• **Problem description**: Omit all pictures and transcribe only the lines in the entries below that run from the line with "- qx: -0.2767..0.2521" through the line with "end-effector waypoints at".

• **Exercise input**:
╭──

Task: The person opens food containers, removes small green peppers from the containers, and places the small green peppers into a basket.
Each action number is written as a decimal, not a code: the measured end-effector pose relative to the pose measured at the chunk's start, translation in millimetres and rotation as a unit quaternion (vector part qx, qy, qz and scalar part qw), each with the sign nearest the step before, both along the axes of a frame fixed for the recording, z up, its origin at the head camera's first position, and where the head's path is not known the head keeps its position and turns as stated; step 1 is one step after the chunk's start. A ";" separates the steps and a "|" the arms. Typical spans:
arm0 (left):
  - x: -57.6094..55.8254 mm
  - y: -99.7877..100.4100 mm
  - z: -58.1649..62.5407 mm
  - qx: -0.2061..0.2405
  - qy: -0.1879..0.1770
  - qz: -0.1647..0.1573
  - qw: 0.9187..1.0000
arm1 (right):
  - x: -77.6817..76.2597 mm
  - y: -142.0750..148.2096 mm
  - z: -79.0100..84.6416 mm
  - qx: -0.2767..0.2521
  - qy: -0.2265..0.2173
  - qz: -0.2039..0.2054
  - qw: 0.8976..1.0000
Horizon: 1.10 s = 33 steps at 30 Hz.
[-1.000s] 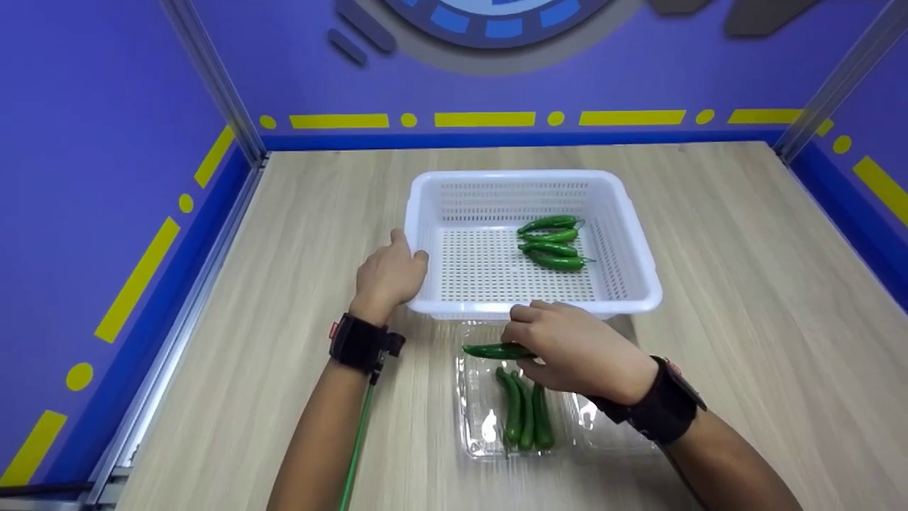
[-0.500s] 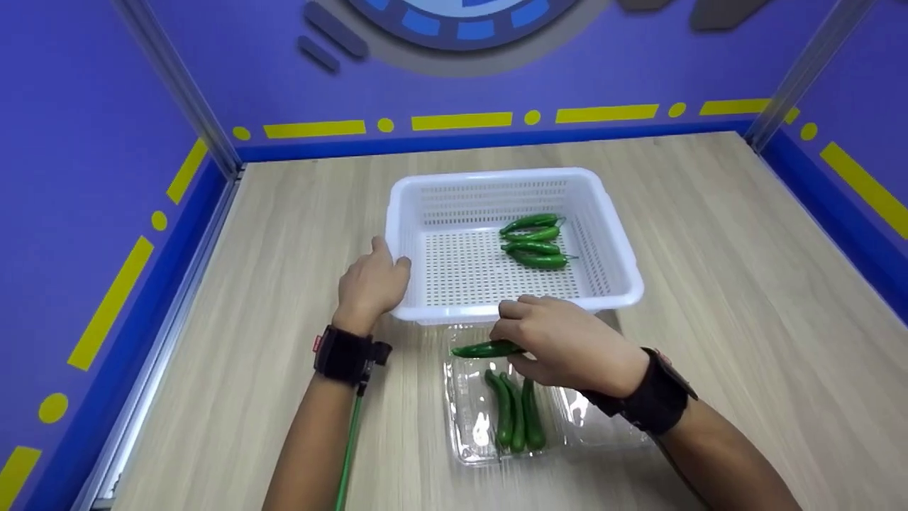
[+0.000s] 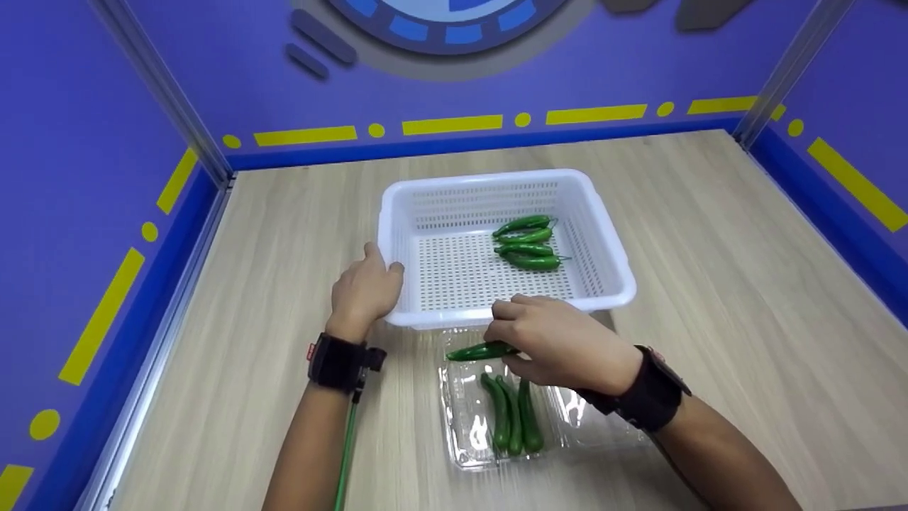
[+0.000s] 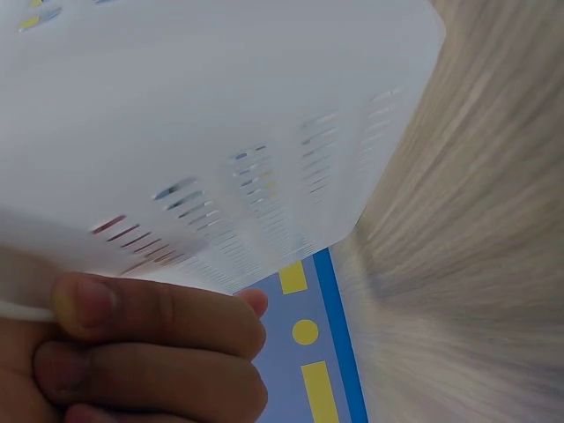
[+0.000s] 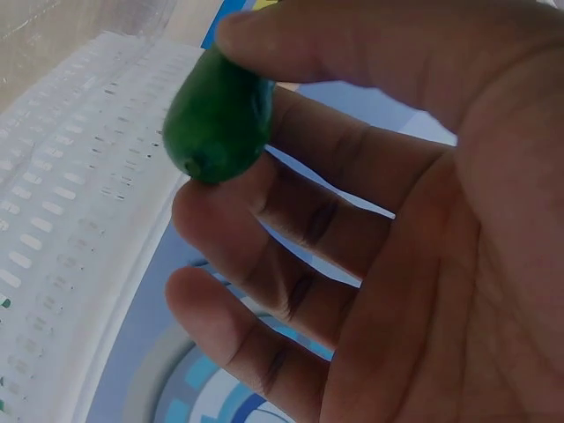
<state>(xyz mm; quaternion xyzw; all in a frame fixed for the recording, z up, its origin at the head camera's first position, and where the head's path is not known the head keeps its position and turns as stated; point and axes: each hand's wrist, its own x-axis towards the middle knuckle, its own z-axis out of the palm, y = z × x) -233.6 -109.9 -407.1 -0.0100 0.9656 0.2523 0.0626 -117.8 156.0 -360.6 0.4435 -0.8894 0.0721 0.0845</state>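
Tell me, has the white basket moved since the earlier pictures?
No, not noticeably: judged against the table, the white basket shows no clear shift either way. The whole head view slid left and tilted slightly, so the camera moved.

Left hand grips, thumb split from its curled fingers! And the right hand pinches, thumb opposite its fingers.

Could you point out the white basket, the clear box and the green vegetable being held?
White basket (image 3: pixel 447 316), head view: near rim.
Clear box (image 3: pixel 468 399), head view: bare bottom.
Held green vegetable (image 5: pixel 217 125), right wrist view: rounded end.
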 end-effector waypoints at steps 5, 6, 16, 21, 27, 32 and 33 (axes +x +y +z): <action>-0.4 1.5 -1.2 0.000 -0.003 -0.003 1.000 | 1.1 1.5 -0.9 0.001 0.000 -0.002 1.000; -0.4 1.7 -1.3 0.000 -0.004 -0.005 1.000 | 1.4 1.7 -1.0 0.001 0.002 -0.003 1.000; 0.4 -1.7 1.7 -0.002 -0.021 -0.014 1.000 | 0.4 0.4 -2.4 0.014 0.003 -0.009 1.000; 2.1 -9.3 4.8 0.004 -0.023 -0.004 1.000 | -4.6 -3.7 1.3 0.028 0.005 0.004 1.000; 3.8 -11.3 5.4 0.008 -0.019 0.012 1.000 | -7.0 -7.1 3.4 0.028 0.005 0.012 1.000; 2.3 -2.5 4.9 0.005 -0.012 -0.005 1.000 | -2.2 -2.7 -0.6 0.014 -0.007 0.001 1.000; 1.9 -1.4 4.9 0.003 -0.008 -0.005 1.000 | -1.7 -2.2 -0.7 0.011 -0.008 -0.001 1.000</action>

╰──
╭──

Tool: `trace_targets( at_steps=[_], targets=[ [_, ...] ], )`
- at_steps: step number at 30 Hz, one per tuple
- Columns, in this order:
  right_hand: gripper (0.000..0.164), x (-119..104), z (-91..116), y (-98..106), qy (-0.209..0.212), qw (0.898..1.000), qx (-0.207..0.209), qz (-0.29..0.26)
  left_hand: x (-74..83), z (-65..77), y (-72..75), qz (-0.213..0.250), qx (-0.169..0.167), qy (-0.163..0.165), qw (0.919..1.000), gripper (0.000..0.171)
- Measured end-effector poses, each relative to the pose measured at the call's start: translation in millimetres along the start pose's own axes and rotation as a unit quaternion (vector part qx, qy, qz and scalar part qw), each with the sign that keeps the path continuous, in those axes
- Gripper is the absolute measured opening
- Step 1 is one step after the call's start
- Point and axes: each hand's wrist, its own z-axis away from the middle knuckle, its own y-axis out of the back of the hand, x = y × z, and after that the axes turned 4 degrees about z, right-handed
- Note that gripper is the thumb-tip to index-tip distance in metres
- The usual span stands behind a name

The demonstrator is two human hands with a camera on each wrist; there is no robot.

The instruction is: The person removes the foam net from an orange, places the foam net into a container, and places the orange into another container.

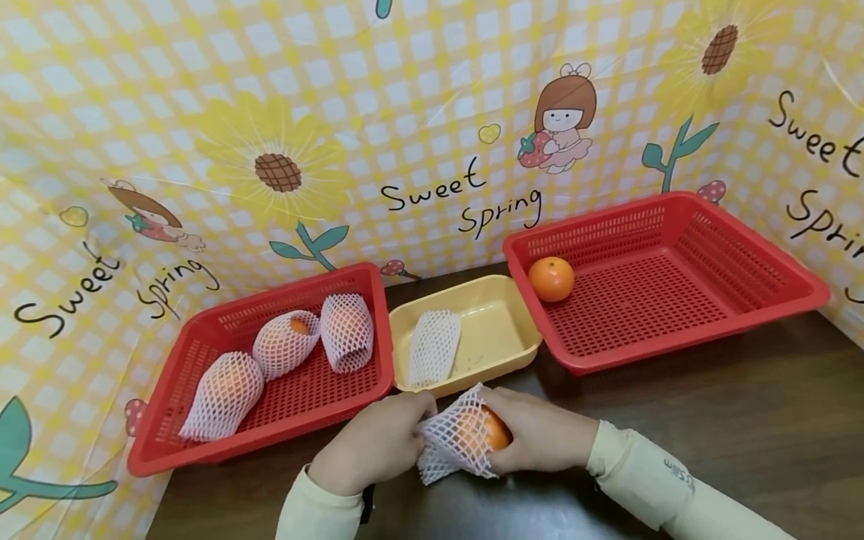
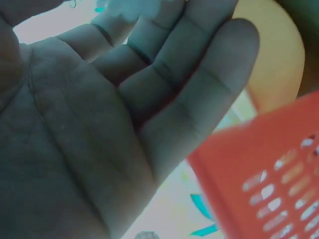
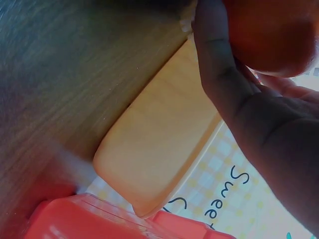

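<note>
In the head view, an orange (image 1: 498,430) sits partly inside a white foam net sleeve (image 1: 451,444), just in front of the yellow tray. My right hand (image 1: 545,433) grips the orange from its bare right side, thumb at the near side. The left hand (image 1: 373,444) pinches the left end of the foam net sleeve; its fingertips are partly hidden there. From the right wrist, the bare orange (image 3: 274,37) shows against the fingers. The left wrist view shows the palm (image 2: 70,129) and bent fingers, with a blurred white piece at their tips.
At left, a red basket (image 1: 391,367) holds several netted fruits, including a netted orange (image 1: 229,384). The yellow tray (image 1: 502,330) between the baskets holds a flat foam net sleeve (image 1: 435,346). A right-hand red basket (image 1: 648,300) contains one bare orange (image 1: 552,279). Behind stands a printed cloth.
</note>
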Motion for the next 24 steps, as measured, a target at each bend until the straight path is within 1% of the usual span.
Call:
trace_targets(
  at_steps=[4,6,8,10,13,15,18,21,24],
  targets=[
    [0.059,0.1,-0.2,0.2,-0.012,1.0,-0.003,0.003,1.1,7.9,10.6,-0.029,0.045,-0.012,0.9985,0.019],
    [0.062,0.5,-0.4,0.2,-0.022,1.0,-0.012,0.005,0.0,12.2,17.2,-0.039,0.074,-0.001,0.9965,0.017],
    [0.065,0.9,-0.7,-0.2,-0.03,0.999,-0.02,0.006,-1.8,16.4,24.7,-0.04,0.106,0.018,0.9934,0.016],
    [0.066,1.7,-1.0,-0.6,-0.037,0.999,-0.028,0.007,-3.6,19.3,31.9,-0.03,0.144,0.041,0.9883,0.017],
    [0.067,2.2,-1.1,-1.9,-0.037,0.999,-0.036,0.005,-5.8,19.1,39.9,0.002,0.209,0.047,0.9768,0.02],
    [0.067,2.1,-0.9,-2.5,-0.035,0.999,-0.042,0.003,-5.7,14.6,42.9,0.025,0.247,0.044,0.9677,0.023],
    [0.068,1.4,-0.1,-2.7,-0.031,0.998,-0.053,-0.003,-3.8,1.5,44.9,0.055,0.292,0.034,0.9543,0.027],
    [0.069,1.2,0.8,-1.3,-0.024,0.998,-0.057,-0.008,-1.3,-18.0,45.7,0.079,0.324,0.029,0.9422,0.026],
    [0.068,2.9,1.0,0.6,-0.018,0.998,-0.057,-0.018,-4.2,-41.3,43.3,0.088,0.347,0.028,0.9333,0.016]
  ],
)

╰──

• **Response to this task**:
  - qx: -0.2767..0.2521
  - qy: -0.2265..0.2173
  - qz: -0.2039..0.2054
  - qw: 0.8976..1.0000
Horizon: 1.10 s = 33 steps at 30 Hz.
[-1.000s] 
[-0.500s] 
[+0.000s] 
[+0.000s] 
[+0.000s] 
<state>(xyz mm; quaternion xyzw; all in a frame fixed for the recording, z up, its origin at the head camera's first position, and where the head's path is not known the head keeps its position and turns as stated; point and axes: each hand's wrist, its own x-axis towards the middle knuckle, its own z-axis out of the palm, y = z × x) -233.6 -109.9 -407.1 -0.0100 0.9656 0.2523 0.0626 -117.8 156.0 -360.6 0.4435 -0.8894 0.0721 0.0845</state>
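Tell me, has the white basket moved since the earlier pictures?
No, not noticeably: judged against the table, the white basket shows no clear shift either way. The whole head view slid left and tilted slightly, so the camera moved.

Left hand grips, thumb split from its curled fingers! And the right hand pinches, thumb opposite its fingers.

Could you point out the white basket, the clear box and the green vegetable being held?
White basket (image 3: pixel 447 316), head view: near rim.
Clear box (image 3: pixel 468 399), head view: bare bottom.
Held green vegetable (image 5: pixel 217 125), right wrist view: rounded end.
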 end-effector waypoints at steps 5, 6, 16, 21, 27, 32 and 33 (axes +x +y +z): <action>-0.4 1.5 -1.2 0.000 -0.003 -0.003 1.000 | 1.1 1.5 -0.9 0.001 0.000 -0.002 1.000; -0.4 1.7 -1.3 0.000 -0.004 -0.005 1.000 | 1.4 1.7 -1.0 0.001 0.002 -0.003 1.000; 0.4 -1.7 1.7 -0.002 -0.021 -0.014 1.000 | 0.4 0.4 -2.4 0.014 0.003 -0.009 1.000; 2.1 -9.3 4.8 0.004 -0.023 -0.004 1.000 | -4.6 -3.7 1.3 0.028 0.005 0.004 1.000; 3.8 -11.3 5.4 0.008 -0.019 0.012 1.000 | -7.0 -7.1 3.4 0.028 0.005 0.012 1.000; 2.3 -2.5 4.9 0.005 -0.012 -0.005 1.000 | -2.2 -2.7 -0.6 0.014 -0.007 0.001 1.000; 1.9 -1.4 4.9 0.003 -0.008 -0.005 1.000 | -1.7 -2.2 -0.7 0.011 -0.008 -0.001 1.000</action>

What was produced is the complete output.